Exercise objective: Go through the material below and copy each line exactly.

Data block:
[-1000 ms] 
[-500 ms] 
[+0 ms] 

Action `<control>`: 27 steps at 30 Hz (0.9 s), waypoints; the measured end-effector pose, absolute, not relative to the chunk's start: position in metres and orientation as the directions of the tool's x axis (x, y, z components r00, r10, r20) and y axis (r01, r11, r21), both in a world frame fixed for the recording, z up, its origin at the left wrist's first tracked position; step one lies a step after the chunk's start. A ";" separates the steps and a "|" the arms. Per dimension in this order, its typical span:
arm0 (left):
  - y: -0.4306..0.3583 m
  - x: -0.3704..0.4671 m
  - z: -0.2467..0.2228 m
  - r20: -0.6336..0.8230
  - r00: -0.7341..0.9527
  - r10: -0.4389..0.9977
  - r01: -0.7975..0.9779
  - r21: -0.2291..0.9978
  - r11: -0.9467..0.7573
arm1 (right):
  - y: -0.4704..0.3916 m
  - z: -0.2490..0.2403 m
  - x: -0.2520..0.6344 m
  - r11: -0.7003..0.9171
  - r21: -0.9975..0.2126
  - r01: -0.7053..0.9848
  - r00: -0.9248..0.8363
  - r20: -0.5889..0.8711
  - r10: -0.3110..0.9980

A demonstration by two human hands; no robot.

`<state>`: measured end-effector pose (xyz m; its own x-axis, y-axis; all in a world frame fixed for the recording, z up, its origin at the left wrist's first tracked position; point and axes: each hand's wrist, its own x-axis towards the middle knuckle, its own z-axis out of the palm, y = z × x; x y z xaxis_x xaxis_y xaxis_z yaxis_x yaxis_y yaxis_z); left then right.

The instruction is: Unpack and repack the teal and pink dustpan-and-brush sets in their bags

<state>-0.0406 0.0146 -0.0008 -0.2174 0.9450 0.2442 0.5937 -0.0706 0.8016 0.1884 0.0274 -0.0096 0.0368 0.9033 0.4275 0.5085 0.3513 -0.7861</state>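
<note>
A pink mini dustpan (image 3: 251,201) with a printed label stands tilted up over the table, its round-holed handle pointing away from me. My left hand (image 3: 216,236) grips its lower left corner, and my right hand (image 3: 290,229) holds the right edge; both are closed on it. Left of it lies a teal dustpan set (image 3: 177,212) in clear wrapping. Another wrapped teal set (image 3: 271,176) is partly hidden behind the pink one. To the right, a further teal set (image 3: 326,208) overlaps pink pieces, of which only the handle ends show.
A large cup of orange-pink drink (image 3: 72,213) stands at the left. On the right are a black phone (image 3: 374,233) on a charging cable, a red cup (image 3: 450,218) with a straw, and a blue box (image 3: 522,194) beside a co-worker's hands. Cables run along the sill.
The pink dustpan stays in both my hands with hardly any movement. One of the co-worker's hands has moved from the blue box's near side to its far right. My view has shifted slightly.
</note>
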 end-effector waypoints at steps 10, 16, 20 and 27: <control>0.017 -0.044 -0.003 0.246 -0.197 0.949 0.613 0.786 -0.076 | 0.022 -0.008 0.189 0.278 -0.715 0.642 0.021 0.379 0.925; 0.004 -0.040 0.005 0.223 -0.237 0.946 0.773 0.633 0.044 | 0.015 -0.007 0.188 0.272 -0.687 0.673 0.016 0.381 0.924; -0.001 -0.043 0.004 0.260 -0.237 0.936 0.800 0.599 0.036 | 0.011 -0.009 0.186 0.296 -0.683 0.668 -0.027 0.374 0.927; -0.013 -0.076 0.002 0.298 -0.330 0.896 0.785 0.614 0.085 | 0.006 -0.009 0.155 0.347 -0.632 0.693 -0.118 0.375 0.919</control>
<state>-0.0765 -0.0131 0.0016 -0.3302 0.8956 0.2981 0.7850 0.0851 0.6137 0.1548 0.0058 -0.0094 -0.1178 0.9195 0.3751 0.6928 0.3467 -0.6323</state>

Answer section:
[-1000 ms] 
[-500 ms] 
[+0 ms] 

Action `<control>`: 27 steps at 30 Hz (0.9 s), waypoints; the measured end-effector pose, absolute, not relative to the chunk's start: position in metres and orientation as the directions of the tool's x axis (x, y, z components r00, r10, r20) and y axis (r01, r11, r21), both in a world frame fixed for the recording, z up, its origin at the left wrist's first tracked position; step one lies a step after the chunk's start. A ";" separates the steps and a "|" the arms. Per dimension in this order, its typical span:
arm0 (left):
  - y: -0.4306..0.3583 m
  - x: -0.3704..0.4671 m
  - z: -0.2467..0.2228 m
  - r20: -0.6336..0.8230
  - r00: -0.7341..0.9527
  - r10: -0.4389..0.9977
  - r01: -0.7975..0.9779
  - r21: -0.2291..0.9978
  - r11: -0.9467..0.7573
arm1 (right):
  - y: -0.4704..0.3916 m
  - z: -0.2490..0.2403 m
  - x: -0.2520..0.6344 m
  - r11: -0.7003..0.9171
  - r21: -0.9975..0.2126
  - r01: -0.7053..0.9848
  - r00: -0.9248..0.8363
  - r20: -0.5889..0.8711
  - r10: -0.3110..0.9980

A demonstration by two human hands; no robot.

`<state>`: measured end-effector pose (xyz m; its own x-axis, y-axis; all in a world frame fixed for the recording, z up, its origin at the left wrist's first tracked position; point and axes: each hand's wrist, its own x-axis towards the middle knuckle, its own z-axis out of the palm, y = z × x; x y z xaxis_x xaxis_y xaxis_z yaxis_x yaxis_y yaxis_z); left then right.

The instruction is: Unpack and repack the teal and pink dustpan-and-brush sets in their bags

<state>-0.0406 0.0146 -0.0008 -0.2174 0.9450 0.2442 0.5937 -0.0706 0.8016 0.1884 0.0274 -0.0096 0.0368 0.9033 0.4275 0.5085 0.3513 -0.7861</state>
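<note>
A pink mini dustpan (image 3: 251,201) with a printed label stands tilted up over the table, its round-holed handle pointing away from me. My left hand (image 3: 216,236) grips its lower left corner, and my right hand (image 3: 290,229) holds the right edge; both are closed on it. Left of it lies a teal dustpan set (image 3: 177,212) in clear wrapping. Another wrapped teal set (image 3: 271,176) is partly hidden behind the pink one. To the right, a further teal set (image 3: 326,208) overlaps pink pieces, of which only the handle ends show.
A large cup of orange-pink drink (image 3: 72,213) stands at the left. On the right are a black phone (image 3: 374,233) on a charging cable, a red cup (image 3: 450,218) with a straw, and a blue box (image 3: 522,194) beside a co-worker's hands. Cables run along the sill.
The pink dustpan stays in both my hands with hardly any movement. One of the co-worker's hands has moved from the blue box's near side to its far right. My view has shifted slightly.
</note>
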 end-effector waypoints at steps 10, 16, 20 and 27: <control>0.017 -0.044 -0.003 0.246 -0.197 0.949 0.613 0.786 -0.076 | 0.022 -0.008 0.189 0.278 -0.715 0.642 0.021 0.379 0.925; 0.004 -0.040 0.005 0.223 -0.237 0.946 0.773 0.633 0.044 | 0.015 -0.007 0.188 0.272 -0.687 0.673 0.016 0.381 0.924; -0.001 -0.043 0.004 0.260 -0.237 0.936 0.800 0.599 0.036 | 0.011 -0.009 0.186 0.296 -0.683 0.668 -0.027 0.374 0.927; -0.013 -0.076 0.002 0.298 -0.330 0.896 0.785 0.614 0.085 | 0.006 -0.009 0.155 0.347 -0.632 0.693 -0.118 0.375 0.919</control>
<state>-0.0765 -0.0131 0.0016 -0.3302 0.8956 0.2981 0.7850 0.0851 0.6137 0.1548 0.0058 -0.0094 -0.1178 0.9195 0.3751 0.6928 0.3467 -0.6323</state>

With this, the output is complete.